When the line containing "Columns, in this" appears in the data below, begin copying there and stop only after the line containing "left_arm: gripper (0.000".

(Records from a data collection)
= = = = = = =
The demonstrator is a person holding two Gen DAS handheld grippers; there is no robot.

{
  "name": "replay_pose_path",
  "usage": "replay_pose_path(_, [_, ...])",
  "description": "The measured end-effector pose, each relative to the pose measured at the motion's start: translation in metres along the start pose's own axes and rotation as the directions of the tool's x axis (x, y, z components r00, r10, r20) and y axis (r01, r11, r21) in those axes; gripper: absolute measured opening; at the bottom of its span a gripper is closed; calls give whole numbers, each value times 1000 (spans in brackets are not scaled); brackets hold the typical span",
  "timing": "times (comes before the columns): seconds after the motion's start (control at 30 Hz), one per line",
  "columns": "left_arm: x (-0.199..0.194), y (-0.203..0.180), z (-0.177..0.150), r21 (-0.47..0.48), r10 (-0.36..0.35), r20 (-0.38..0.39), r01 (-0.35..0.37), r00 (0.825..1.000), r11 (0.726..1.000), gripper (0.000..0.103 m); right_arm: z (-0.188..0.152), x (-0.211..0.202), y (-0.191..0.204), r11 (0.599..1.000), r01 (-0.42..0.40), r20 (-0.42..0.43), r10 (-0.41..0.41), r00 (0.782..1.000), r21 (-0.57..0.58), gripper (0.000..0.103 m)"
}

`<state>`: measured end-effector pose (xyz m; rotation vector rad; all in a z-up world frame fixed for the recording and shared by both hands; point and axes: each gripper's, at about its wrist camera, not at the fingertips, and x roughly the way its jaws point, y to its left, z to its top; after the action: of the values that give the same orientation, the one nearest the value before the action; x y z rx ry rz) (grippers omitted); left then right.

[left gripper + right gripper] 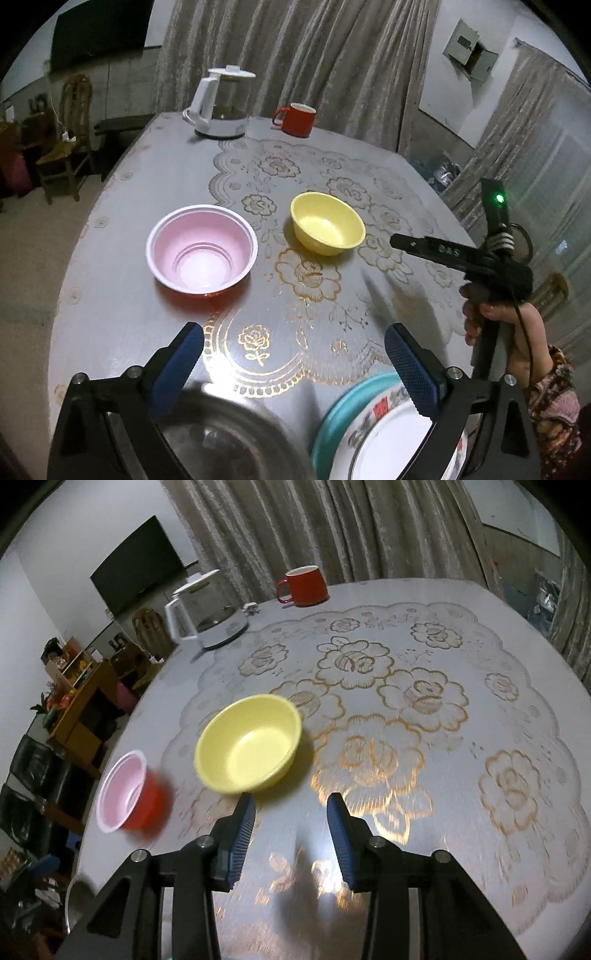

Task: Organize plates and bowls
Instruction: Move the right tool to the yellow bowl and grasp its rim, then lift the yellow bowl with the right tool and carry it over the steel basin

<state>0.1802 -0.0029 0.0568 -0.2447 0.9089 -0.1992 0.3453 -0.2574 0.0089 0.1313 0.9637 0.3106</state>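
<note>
Heavy beige curtains (332, 55) hang behind a round table (110, 229) covered in a gold rose-patterned cloth. Near its middle sits a yellow bowl (327, 223), with a red disposable bowl (201, 249), pink-white inside, well apart to its left. At the near edge a steel bowl (221, 435) lies below the left claw (293, 363), and beside it a patterned white plate (388, 432) rests on a teal plate (332, 417). The left claw is spread wide, holding nothing. The right claw (291, 819) hovers just short of the yellow bowl (249, 744), its blue pads (242, 834) parted and empty. At the far side stand a white electric kettle (221, 105) and a red mug (297, 118).
</note>
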Motion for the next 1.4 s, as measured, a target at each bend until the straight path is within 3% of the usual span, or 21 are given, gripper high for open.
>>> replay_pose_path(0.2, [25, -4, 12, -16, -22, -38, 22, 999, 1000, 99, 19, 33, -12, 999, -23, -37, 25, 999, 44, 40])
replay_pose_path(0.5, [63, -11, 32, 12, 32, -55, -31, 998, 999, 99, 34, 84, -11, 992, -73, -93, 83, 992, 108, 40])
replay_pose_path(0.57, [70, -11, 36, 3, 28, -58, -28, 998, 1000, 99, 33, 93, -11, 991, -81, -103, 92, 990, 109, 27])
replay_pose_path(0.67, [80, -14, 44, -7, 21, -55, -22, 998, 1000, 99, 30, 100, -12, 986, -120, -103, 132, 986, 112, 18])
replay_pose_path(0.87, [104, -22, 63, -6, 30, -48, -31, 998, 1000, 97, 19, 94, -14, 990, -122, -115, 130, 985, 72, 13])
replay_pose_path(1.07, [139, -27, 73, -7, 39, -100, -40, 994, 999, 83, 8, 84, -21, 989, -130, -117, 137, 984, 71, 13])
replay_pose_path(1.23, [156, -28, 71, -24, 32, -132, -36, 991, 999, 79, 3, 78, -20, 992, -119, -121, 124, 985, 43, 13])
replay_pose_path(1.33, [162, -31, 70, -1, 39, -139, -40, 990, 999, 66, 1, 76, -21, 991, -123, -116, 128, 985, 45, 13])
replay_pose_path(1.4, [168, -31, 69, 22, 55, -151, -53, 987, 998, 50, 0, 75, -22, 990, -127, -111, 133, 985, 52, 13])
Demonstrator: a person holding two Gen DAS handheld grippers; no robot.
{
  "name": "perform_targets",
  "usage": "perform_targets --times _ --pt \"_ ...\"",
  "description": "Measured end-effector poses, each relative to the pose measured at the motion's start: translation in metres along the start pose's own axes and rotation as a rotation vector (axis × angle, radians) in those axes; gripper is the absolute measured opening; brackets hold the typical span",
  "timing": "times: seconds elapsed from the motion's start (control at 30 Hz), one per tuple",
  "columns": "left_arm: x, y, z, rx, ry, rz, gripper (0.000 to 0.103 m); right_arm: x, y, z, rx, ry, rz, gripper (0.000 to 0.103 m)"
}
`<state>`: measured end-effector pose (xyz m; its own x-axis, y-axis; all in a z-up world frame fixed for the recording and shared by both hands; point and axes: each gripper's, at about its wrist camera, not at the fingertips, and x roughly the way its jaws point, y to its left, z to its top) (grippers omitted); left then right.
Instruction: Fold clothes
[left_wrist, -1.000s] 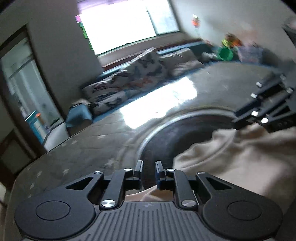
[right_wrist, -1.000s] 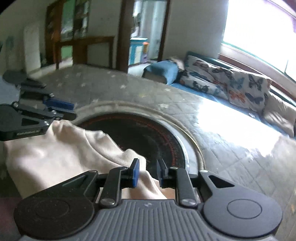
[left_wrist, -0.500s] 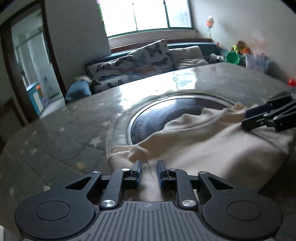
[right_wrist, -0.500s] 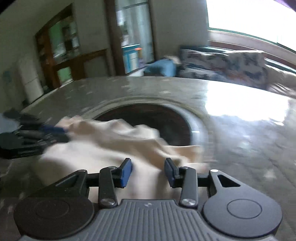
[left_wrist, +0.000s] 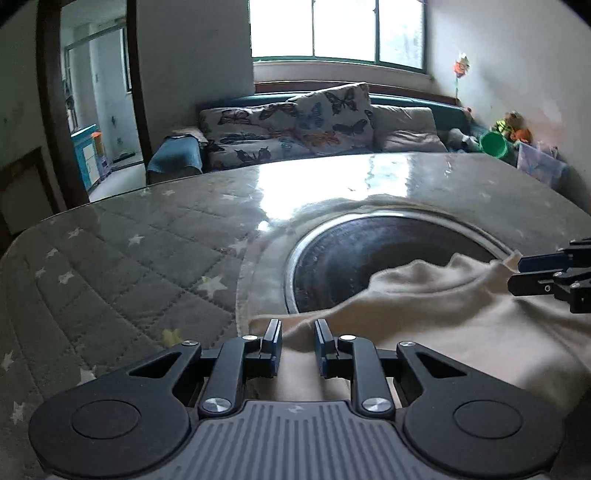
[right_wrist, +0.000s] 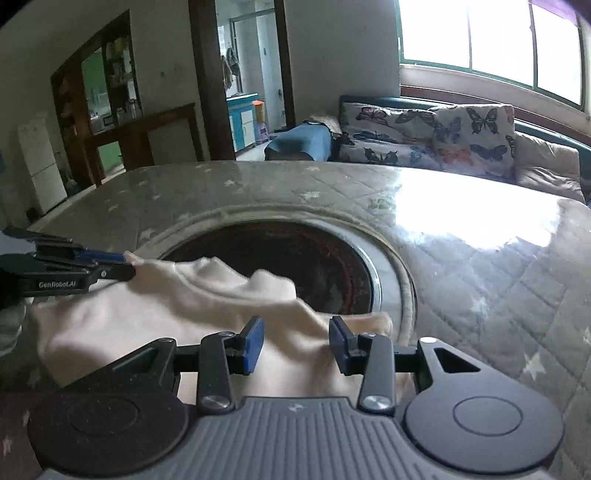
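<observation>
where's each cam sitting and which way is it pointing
Left wrist: on the left gripper, facing the window across the cream garment; right gripper enters at right.
Right wrist: on the right gripper, facing the doorway; left gripper enters at left.
Shared: garment, round dark inset, butterfly cushions.

left gripper (left_wrist: 297, 341): we see black linkage arms, silver screws, blue pads, grey ribbed base | right gripper (right_wrist: 296, 339): same; "GenRobot.AI" lettering at frame left
</observation>
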<state>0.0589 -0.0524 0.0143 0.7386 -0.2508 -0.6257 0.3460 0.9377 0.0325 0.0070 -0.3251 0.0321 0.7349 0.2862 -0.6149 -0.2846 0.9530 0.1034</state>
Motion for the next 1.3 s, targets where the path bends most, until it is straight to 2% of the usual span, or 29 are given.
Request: perform_targets --times 0.13,0.23,0.43,0.57,0.73,0.83,0.97,1.13,1.3 --pt "-0.003 0.0 0.006 -0.016 -0.007 0.014 0.022 -0.003 0.014 0.006 -0.037 -0.013 0.013 0.039" --pt "-0.019 -0.014 0.004 0.017 -0.032 -0.028 0.022 -0.016 0.03 0.0 -0.095 -0.021 0.058 0.044" --pt "-0.063 -0.059 -0.019 0.153 -0.066 -0.149 0.022 -0.038 0.059 -0.025 -0.217 -0.017 0.083 0.044" --pt "-0.065 -0.084 -0.033 0.247 -0.076 -0.144 0.022 -0.036 0.07 -0.04 -0.273 0.004 0.064 0.045" --pt "-0.06 -0.089 -0.035 0.255 -0.061 -0.108 0.022 -0.046 0.072 -0.037 -0.25 -0.035 0.056 0.045" --pt "-0.074 -0.091 -0.028 0.232 -0.106 -0.135 0.022 -0.055 0.073 -0.037 -0.232 -0.056 0.059 0.045" --pt "-0.069 -0.105 -0.031 0.238 -0.099 -0.174 0.022 -0.053 0.072 -0.049 -0.199 -0.023 0.049 0.045" --pt "-0.059 -0.108 -0.043 0.249 -0.09 -0.18 0.022 -0.074 0.052 -0.062 -0.138 -0.01 0.023 0.046" --pt "-0.063 -0.103 -0.036 0.233 -0.093 -0.17 0.024 -0.088 0.033 -0.068 -0.078 -0.015 0.028 0.047"
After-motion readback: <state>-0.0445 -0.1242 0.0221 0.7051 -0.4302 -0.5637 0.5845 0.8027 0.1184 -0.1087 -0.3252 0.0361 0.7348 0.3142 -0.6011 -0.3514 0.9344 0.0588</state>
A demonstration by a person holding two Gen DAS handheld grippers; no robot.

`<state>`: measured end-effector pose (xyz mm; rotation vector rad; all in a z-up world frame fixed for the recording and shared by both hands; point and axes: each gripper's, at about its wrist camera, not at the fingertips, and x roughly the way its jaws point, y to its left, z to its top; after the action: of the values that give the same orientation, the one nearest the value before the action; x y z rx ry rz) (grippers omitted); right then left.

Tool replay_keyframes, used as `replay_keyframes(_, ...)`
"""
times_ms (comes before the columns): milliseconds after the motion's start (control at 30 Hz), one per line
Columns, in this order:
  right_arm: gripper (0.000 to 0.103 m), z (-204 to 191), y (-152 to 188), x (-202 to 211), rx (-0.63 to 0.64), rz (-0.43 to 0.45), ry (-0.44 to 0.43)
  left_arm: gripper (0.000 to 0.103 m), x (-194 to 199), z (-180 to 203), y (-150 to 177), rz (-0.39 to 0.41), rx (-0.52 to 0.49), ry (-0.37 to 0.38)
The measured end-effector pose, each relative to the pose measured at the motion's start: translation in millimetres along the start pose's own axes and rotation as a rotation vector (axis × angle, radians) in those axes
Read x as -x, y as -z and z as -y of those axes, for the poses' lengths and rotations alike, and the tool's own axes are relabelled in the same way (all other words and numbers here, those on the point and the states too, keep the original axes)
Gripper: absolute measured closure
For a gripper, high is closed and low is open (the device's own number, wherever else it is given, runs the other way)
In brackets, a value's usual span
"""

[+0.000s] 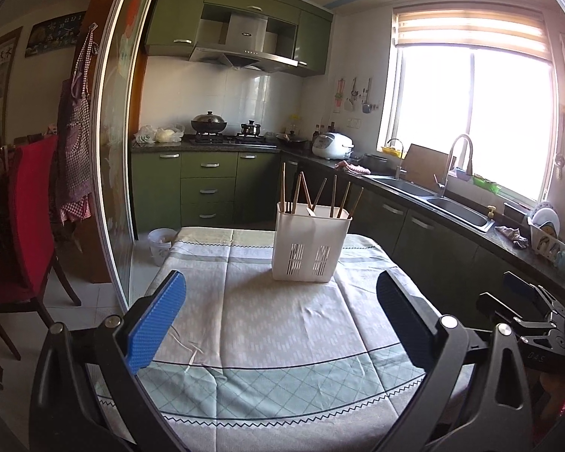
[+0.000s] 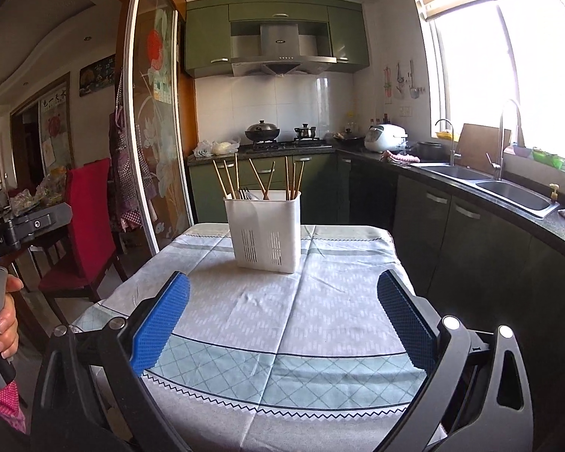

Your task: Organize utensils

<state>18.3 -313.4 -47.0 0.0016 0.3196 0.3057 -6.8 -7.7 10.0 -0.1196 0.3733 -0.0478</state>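
Nearest: left gripper (image 1: 280, 324), black angular frame, blue pads with a fine dimpled weave; jaws spread wide, nothing between them, only cloth below. Right gripper (image 2: 282, 324), same build, blue mesh-textured pads, likewise spread wide and empty. In the right wrist view a hand (image 2: 5, 324) wraps a grey handle at the left edge.

Under both: tablecloth (image 1: 267, 339), soft woven fabric, creased, printed in pale grey dashes, then a mint band of diamond lattice edged with a dark zigzag line.

Mid-table, well apart from both grippers: white plastic utensil holder (image 1: 310, 246), boxy with rounded corners, slotted vents low on its front face, standing upright on the cloth. Chopsticks (image 1: 335, 196), slim wooden rods, lean out of its top at mixed angles. Metal fork tines (image 2: 246, 193) show at the rim in the right wrist view.

Left of the table: chair (image 1: 30, 218) draped in red fabric.

Beyond: glossy green cabinets (image 1: 207, 192), dark speckled stone counter, double steel sink (image 1: 455, 213) with arched tap, white rounded rice cooker (image 1: 331, 145), lidded black wok (image 1: 209, 123) on the hob.
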Motion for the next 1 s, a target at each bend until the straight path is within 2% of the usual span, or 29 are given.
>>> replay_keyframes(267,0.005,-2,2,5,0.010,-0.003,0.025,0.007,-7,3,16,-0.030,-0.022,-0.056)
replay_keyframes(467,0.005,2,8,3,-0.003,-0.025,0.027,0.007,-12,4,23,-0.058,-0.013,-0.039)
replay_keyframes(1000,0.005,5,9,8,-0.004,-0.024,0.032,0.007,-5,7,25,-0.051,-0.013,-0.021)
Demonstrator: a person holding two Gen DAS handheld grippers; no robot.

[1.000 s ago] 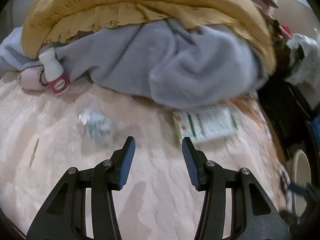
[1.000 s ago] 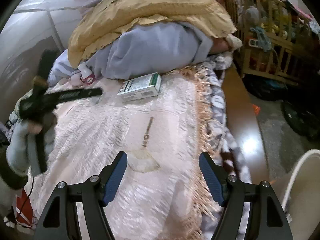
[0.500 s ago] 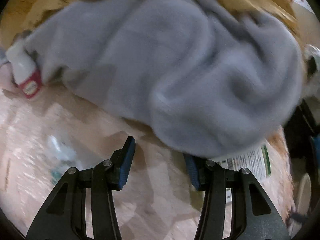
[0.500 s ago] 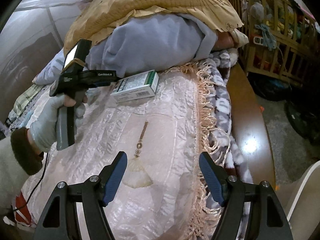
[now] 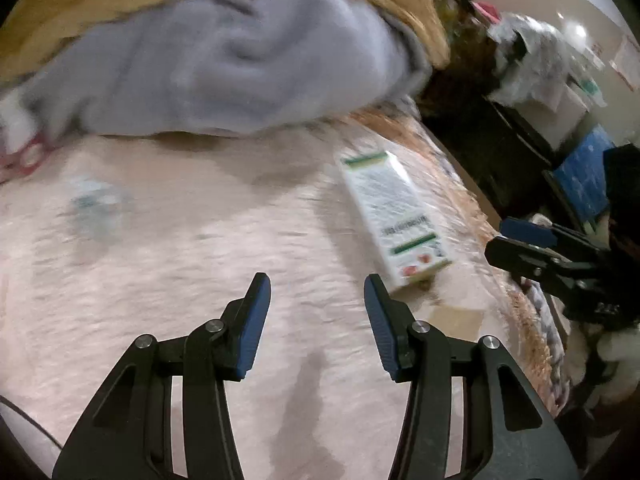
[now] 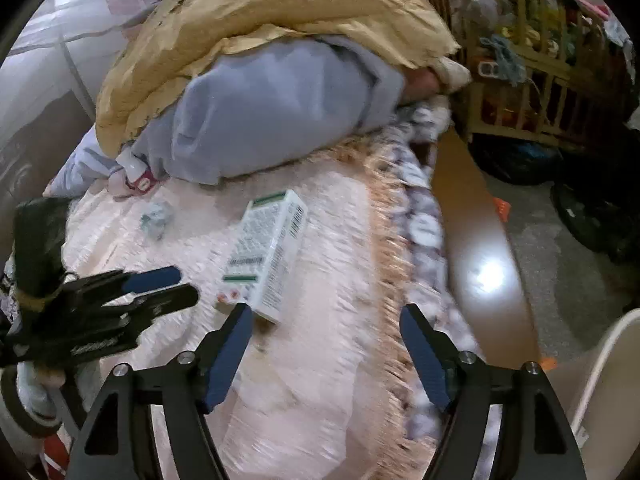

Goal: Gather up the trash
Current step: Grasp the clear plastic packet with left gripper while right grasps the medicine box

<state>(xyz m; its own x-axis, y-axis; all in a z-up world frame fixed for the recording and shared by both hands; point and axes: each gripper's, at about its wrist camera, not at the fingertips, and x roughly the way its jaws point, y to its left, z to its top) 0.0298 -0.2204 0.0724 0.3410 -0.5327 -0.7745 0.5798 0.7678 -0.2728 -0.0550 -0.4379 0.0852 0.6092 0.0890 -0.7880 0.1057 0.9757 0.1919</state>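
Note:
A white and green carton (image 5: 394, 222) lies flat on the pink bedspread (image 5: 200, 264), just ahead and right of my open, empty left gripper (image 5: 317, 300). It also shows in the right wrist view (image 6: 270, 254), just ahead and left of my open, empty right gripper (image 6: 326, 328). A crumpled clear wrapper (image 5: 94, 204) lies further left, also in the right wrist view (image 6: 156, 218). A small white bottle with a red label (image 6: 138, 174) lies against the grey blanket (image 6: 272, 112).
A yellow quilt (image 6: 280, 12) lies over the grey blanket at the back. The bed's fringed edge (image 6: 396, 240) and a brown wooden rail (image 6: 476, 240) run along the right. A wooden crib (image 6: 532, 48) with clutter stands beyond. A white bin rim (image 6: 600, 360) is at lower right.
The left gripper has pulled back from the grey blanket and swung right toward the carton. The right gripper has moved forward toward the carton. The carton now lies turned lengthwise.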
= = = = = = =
_Written solution_:
Columns, in this order:
  right_arm: gripper (0.000 to 0.103 m), z (-204 to 191), y (-152 to 188), x (-202 to 211), rx (-0.63 to 0.64), rz (-0.43 to 0.45), ry (-0.44 to 0.43)
  left_arm: gripper (0.000 to 0.103 m), x (-194 to 199), z (-180 to 203), y (-150 to 177), rz (-0.39 to 0.41), rx (-0.52 to 0.49), ry (-0.37 to 0.38)

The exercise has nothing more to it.